The March 2023 fatal stabbing of a student in a high school classroom was easily the most horrifying thing to occur in a Santa Rosa school in memory.
Over the next eight months, it sparked public conversations — and outrage — over perceptions of rising school violence. That, coupled with repeated protests across the city, grim educational metrics and alarm over equity issues in the district’s graduation policy, has all eyes focused on a single question: Can district leaders lead?
Advocates are calling for the return of school resource officers, less stringent graduation requirements, career technical education pathways, the resumption of alternative education programs and more mental health resources.
Any one of those issues would be a challenge, but together they seem almost insurmountable, especially in a climate of public school funding shortfalls.
But with four of the seven trusteeships up for election in 2024, the pressure to find immediate solutions is on.
“What is it going to take for you to make a change? Another life? Another one of our friends?” pleaded Montgomery High sophomore Olive Blain at the district’s biggest board meeting of the year. The focus of the Dec. 13 meeting was school safety, and was attended by hundreds of community members.
“If you don't make a change, we will find someone who will — vote them in and you out!” Blain said, spurring a round of passionate applause.
Calls for accountability may be catching up to the board of trustees, as they’ve considered taking on two major projects in the new year: a pilot SRO program and expansion of alternative education programs.
Though the school resource officer program has been highly controversial, teachers, parents and students formed alliances to put them back on the table. The details of the pilot program, including its source of funding and an official start date, have not been announced.
Alternative education programs, typically for credit recovery and to help students who need additional educational support, have slowly whittled away in the last decade.
Trustee Alegría De La Cruz said in the mid-December meeting that the district had the capacity and space to implement alternative programs “tomorrow,” but with recent projections of funding for next year, that may not be the case.
2023 safety concerns
On the morning of March 1, two students, both juniors, stormed into a Montgomery High School art class around 11 a.m. to fight a sophomore they believed had slashed the tires on one of their vehicles.
Daniel Pulido, the sophomore, pulled a knife and stabbed 16-year-old Jayden Pienta in the chest and back. He also cut Juan Cruz, 16, on the hand. Pulido, 15 at the time, fled. He was recently acquitted on homicide charges.
Meanwhile, students went into lockdown as authorities staged a campuswide evacuation.

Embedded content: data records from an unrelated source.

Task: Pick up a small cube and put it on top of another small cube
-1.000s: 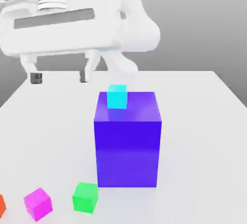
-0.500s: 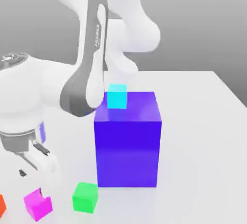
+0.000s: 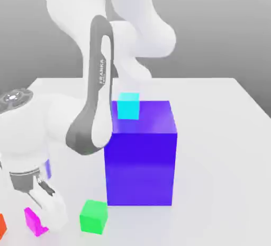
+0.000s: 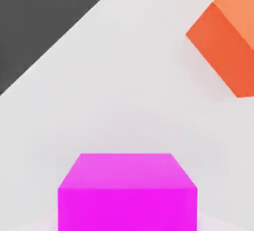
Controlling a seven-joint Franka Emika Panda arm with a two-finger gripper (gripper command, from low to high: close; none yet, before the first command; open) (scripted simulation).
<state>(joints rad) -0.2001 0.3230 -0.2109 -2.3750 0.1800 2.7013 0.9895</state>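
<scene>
The pink cube [image 3: 35,221] sits on the white worktop [image 3: 222,134] at the near corner on the exterior view's left, and the hand [image 3: 39,212] is down over it, hiding most of it. The fingers are drawn together as far as they go, and with the cube lying right between them they look clamped on it — though it rests on the worktop, not yet lifted.

It reads as a small, rigid block with flat, plain faces and sharp edges: light, stiff, nothing to crush. The smooth faces could be slippery, so the grip wants to sit square on two opposite side faces, near the middle of their height, leaving the underside free for setting down. A skewed pinch across a corner would likely twist it out.

An orange cube [image 4: 230,41] lies near it, and a green cube [image 3: 93,216] stands just beside the hand, against the foot of the big blue block [image 3: 141,157]. A cyan cube [image 3: 128,105] rests on top of that block — any lift should clear these neighbours.
</scene>
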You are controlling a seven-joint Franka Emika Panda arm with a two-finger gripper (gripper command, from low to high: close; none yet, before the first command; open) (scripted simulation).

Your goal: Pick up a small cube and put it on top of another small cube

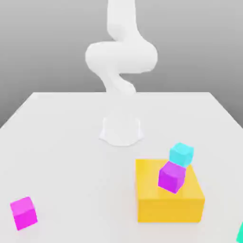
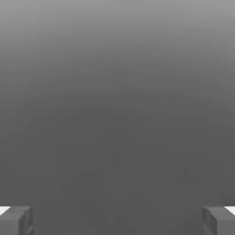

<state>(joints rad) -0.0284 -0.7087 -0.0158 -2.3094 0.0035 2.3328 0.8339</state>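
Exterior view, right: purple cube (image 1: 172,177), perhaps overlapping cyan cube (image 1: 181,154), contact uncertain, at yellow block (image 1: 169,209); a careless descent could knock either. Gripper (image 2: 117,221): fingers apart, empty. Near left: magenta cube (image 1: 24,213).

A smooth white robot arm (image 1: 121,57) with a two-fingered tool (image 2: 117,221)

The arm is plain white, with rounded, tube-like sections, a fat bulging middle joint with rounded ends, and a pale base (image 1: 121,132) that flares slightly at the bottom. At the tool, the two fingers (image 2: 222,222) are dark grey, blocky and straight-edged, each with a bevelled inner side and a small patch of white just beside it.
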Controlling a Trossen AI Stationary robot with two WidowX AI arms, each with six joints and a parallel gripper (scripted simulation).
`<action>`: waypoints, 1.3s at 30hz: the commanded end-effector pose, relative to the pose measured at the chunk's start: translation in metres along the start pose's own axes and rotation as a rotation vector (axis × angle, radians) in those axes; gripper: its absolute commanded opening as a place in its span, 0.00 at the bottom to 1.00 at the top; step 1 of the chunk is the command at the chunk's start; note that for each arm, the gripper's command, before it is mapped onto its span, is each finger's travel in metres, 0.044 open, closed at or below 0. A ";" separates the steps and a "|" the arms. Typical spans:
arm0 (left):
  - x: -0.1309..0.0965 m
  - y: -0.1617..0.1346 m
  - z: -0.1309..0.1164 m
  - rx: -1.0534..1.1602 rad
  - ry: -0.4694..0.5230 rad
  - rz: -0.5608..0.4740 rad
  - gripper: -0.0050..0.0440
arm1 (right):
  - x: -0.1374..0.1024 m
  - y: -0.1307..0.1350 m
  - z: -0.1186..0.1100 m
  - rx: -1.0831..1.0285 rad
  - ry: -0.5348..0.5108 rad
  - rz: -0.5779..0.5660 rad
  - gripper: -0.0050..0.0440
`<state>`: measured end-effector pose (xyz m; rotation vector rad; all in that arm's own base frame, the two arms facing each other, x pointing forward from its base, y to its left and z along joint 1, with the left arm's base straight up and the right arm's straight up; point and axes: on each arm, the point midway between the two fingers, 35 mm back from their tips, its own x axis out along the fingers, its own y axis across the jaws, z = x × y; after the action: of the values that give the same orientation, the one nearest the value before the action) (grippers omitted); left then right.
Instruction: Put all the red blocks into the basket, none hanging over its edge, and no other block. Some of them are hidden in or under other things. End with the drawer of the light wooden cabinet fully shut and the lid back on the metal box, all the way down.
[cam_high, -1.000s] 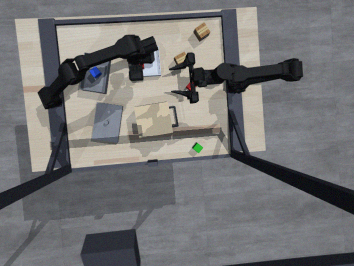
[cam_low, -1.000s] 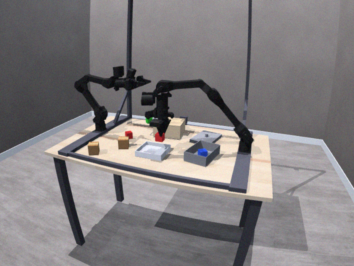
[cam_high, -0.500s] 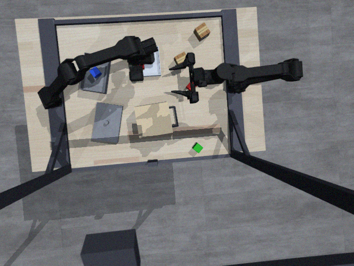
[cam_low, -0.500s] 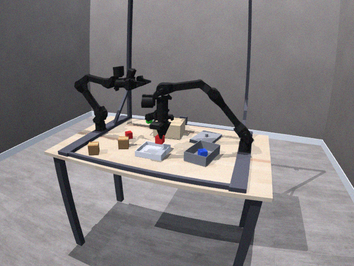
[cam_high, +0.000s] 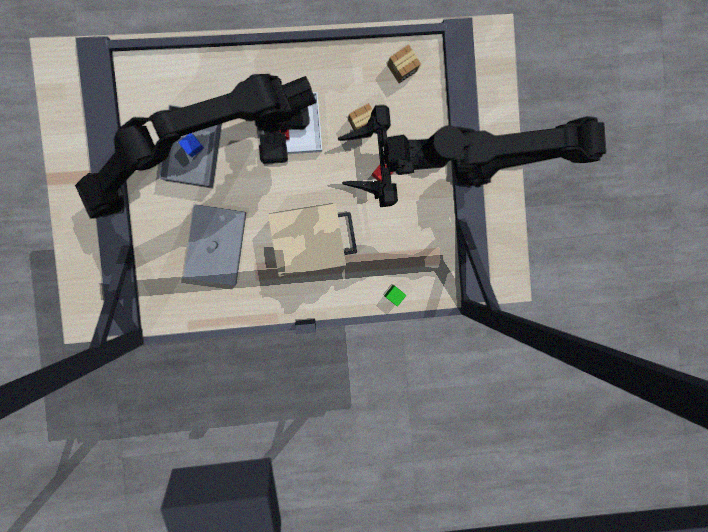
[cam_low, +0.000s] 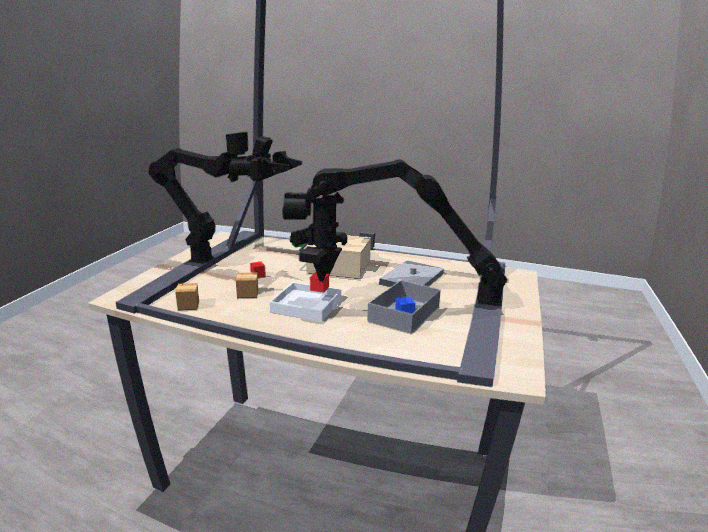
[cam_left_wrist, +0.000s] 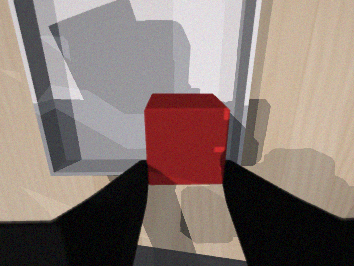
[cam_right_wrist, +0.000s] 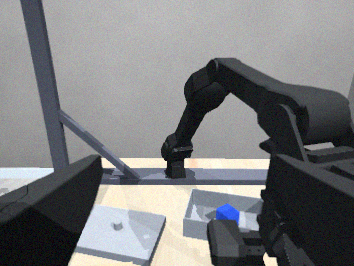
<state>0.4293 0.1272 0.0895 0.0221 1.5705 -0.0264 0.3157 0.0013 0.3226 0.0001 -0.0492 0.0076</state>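
Observation:
My left gripper points down, shut on a red block, which it holds above the near-corner edge of the white basket. No block shows in the visible part of the basket. My right gripper is open and empty, high above the table. A second red block lies on the table below it. The metal box is open with a blue block inside; its lid lies beside it. The light wooden cabinet looks shut.
Two brown wooden cubes stand on the far side of the basket from the metal box. A green block lies beyond the cabinet handle. Frame beams border the work area.

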 end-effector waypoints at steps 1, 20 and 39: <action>-0.013 -0.001 0.000 -0.002 -0.059 0.014 0.00 | -0.002 -0.001 0.014 -0.006 -0.039 -0.005 0.92; 0.022 -0.001 0.003 -0.002 -0.020 0.003 0.00 | -0.002 -0.001 0.014 -0.006 -0.039 -0.005 0.92; 0.029 -0.001 0.002 -0.001 -0.013 0.002 0.00 | -0.002 -0.001 0.014 -0.006 -0.039 -0.005 0.92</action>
<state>0.4294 0.1272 0.0590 0.0228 1.5677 -0.0257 0.3157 0.0013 0.3226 0.0001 -0.0492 0.0076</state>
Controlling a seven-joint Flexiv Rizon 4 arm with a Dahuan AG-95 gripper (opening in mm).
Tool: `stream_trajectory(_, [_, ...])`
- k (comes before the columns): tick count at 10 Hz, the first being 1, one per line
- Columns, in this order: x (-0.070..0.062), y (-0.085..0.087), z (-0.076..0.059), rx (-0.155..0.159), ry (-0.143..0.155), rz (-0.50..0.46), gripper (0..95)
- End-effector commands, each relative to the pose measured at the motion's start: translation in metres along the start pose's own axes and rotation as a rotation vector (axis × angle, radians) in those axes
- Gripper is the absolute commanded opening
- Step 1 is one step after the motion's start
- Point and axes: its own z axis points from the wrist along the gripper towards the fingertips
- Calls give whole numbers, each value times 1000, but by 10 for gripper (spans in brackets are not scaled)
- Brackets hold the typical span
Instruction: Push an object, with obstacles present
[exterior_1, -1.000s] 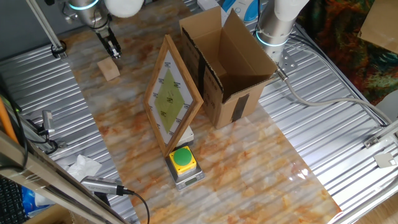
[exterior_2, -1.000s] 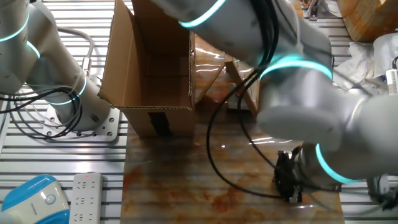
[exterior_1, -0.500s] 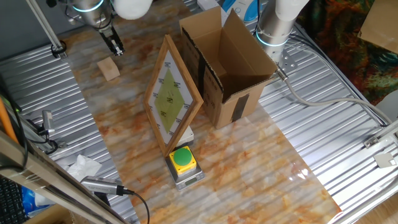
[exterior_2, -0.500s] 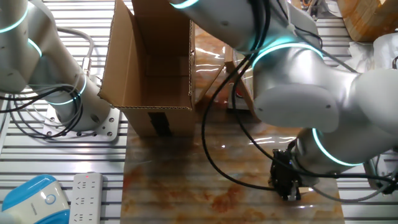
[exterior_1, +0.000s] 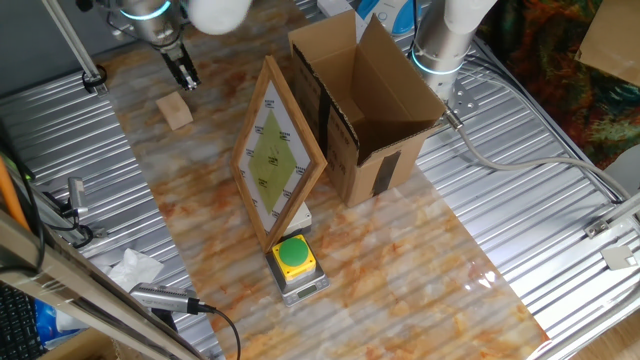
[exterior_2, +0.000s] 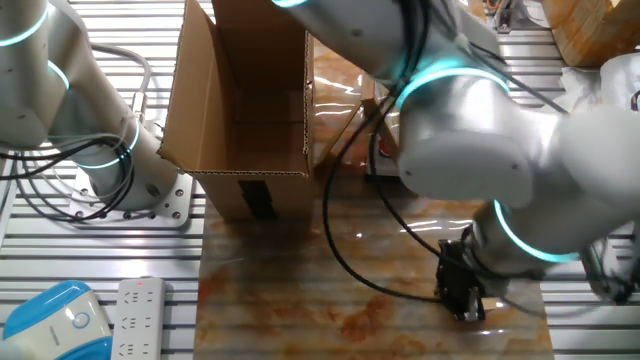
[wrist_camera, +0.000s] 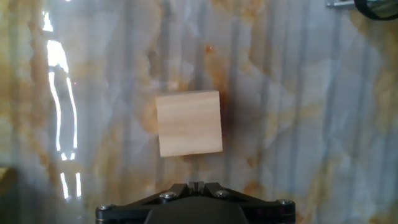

Parents and family members, filled with fear, said they were given little information from school officials.
Pienta’s family and friends remembered him as a goofball who loved baseball and was kind, giving and always smiling.
On-the ground educators say the attack was horrific, but not completely surprising given weekly fighting and little adult supervision to prevent or break up the rising violence.
“We had a big year last (school) year,” said Paige Warmerdam, a Montgomery special-education teacher. “It seems like this year things still keep coming at us, but the things that are bothering me the most and affect my students are the lack of staffing, supervision, meaningful consequences and accountability for students that are breaking the law or acting out violently.”
Students, including Pulido in his criminal defense, said school and district officials failed them. Countywide protests to end school violence erupted. Many have called March 1 a call to action among parents and students, who picketed at school board meetings and formed alliances across schools. Teachers joined them.
A wrongful-death lawsuit filed by Pienta’s parents names the school district, Montgomery High School, district Superintendent Anna Trunnell, Montgomery Vice Principal Tyler Ahlborn and former Montgomery Principal Adam Paulson for failing to protect their son. The district later filed a cross complaint, alleging Pulido, his parents, Cruz and his mother are responsible for the killing.